[WORK REQUEST] Please go through the records below and return every line holding the word "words".

[RECORDS FOR THE EXERCISE]
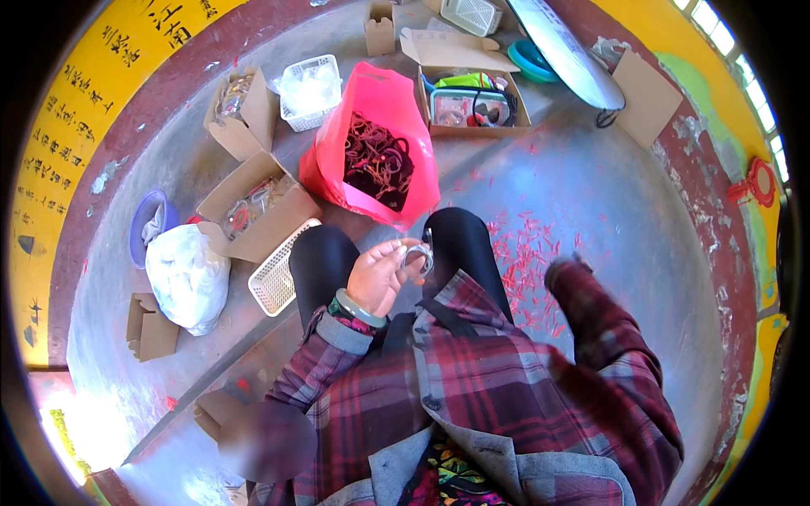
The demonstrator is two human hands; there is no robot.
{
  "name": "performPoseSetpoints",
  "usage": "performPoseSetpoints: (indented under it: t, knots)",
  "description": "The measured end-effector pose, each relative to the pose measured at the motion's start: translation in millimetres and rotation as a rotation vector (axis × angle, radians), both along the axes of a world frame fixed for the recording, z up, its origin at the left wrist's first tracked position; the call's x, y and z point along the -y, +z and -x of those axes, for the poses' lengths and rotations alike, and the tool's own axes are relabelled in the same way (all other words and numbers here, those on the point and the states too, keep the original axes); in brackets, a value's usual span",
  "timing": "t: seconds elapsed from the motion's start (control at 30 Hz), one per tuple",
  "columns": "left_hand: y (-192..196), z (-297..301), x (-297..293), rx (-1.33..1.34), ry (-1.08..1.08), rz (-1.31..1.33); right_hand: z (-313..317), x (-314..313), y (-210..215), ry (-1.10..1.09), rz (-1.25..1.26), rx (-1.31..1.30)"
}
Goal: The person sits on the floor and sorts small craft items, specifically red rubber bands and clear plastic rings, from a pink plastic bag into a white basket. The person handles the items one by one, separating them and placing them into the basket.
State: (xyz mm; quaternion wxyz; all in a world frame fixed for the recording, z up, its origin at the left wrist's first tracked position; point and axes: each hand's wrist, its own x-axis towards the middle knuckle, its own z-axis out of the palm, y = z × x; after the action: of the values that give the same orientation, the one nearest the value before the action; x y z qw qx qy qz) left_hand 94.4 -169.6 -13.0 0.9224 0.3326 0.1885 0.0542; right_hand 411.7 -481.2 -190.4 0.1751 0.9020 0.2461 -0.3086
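My left hand (377, 278) is raised above my lap, its thumb and fingers pinched on a small looped coil of pale grey cord (417, 263). A pale bangle (359, 310) circles that wrist. On the right, my plaid sleeve (591, 312) reaches out over the floor. Its cuff ends in a dark blur, and the hand itself is hidden. Just beyond my knees stands an open pink plastic bag (327, 164) holding a tangle of dark red and brown cords (380, 164).
Small red scraps (527, 261) litter the floor to the right. Left of the bag are open cardboard boxes (291, 211), a cream basket (272, 282) and a stuffed white bag (190, 278). Farther off stand a white basket (295, 121), another box (481, 132) and a round tabletop (565, 46).
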Motion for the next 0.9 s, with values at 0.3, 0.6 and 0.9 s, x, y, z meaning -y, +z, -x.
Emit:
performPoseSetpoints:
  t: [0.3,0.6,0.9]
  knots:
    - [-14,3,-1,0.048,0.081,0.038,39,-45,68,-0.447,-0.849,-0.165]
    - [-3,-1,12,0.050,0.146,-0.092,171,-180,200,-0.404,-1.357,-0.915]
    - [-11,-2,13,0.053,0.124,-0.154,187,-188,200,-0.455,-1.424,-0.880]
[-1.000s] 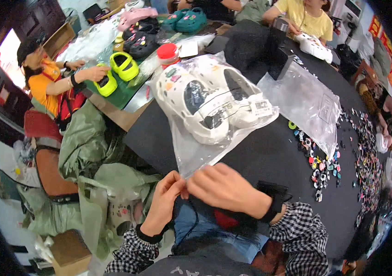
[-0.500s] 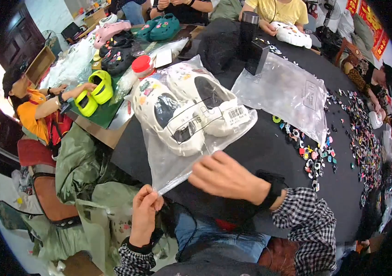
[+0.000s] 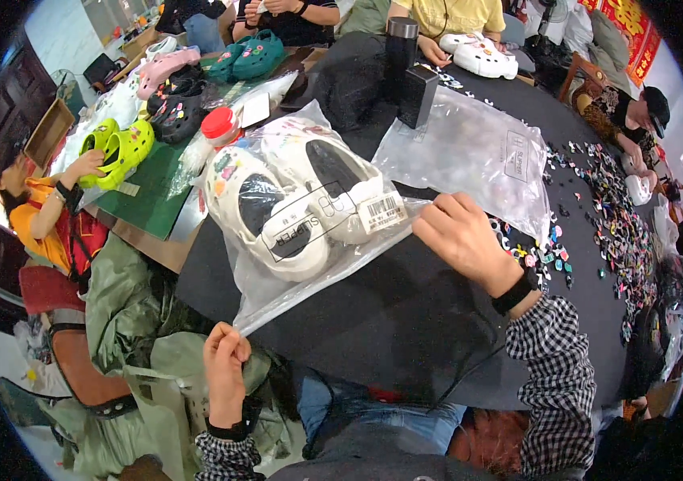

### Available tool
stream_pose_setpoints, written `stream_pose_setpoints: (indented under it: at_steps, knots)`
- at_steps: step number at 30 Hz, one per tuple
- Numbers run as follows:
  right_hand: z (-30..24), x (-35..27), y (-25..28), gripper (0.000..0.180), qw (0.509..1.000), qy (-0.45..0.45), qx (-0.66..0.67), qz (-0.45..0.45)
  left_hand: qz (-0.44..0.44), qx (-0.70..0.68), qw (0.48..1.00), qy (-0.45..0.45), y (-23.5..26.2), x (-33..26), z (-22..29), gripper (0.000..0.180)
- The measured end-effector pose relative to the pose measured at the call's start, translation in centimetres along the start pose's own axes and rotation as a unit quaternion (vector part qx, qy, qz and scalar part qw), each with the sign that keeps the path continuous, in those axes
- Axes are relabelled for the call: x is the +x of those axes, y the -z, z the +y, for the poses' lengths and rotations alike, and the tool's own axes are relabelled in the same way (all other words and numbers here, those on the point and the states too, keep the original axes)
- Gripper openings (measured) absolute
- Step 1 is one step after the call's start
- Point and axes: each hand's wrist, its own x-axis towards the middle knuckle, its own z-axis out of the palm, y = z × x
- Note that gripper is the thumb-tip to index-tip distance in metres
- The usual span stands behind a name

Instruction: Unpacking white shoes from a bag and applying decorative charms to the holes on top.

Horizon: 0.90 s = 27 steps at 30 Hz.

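A pair of white clogs (image 3: 303, 254) with colourful charms lies inside a clear plastic bag (image 3: 257, 298) on the black table. My left hand (image 3: 226, 361) pinches the bag's near left corner at the table edge. The opposite end of the same edge is gripped by my right hand (image 3: 466, 243), its fingers closed, near a barcode label. Between the two hands the bag's edge is stretched into a slanting line. Another clear bag (image 3: 470, 152), flat and without shoes, lies beyond my right hand.
Loose shoe charms (image 3: 638, 248) are strewn over the right of the black table (image 3: 406, 321). A dark bottle (image 3: 401, 52) and black box (image 3: 419, 96) stand behind the bags, a red-lidded jar (image 3: 220, 126) to their left. A co-worker at left handles yellow-green clogs (image 3: 121, 152); others sit around the table.
My right hand has moved right along the bag's edge and now grips its right end. The edge is pulled taut. The co-worker at left has turned the yellow-green clogs.
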Motion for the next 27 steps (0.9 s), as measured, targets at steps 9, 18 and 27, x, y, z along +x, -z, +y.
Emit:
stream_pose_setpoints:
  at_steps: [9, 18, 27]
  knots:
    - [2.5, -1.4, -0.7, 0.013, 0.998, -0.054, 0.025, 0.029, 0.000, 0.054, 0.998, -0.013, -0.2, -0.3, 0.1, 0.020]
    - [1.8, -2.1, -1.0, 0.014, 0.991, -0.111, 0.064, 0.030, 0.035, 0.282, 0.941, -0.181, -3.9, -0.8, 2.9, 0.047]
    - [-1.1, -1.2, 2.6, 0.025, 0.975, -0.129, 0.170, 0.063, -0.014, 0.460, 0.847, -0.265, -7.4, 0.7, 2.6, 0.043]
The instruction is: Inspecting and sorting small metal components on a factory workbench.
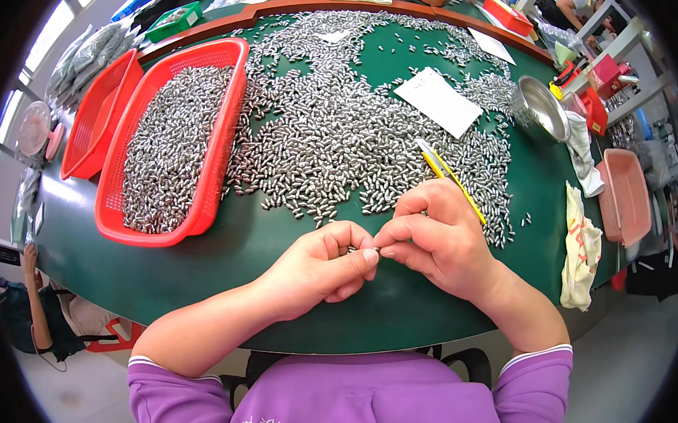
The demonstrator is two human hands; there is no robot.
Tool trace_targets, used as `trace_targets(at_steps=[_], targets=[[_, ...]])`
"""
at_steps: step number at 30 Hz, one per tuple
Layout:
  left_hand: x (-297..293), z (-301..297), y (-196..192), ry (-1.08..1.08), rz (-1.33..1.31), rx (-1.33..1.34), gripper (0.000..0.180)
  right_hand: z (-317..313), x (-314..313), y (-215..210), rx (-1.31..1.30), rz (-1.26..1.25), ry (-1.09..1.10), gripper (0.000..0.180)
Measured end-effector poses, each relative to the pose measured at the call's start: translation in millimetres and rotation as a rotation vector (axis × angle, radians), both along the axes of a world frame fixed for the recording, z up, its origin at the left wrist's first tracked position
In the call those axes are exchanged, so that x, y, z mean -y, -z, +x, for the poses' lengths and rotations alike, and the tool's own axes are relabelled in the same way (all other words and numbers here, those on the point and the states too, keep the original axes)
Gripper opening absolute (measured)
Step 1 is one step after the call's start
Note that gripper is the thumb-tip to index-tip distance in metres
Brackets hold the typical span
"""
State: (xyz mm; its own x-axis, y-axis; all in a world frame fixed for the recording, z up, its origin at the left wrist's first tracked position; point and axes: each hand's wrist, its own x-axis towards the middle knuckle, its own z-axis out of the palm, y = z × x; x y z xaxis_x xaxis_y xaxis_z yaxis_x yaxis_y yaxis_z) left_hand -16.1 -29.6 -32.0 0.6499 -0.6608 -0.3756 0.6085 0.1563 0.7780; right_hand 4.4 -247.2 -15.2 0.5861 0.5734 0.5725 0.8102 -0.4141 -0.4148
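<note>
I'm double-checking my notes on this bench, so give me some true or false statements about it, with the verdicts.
1. The left grip and right grip are close together at the fingertips. True.
2. The yellow cutter is held in the left grip. False: the yellow cutter lies among the metal pieces, beside the right grip.
3. The largest white sheet lies over metal pieces. True.
4. The filled red basket is right of both grips. False: the filled red basket is to their left.
5. The tabletop is green. True.
</note>
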Motion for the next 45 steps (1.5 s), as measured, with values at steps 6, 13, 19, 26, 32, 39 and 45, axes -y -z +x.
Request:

[ANSWER SECTION]
  "description": "The measured end-effector pose, each relative to the pose measured at the motion's start: translation in millimetres and rotation as a rotation vector (axis × angle, radians), both along the axes of a world frame fixed for the recording, z up, its origin at the left wrist's first tracked position; the call's x, y and z point along the -y, +z and -x of those axes, for the poses' lengths and rotations alike, and the tool's own axes are relabelled in the same way (all other words and numbers here, those on the point and the states too, keep the original axes); in brackets, a value's usual span",
- Axes are relabelled for the call: x is the +x of those axes, y the -z, z the +y, for the poses' lengths and rotations alike, and the tool's own axes are relabelled in the same way (all other words and numbers here, those on the point and the states too, keep the original axes)
In the call those axes are exchanged, so that x, y, z mean -y, -z, +x, for the poses' lengths and rotations alike, and the tool's own axes are relabelled in the same way (all other words and numbers here, those on the point and the states too, keep the original axes)

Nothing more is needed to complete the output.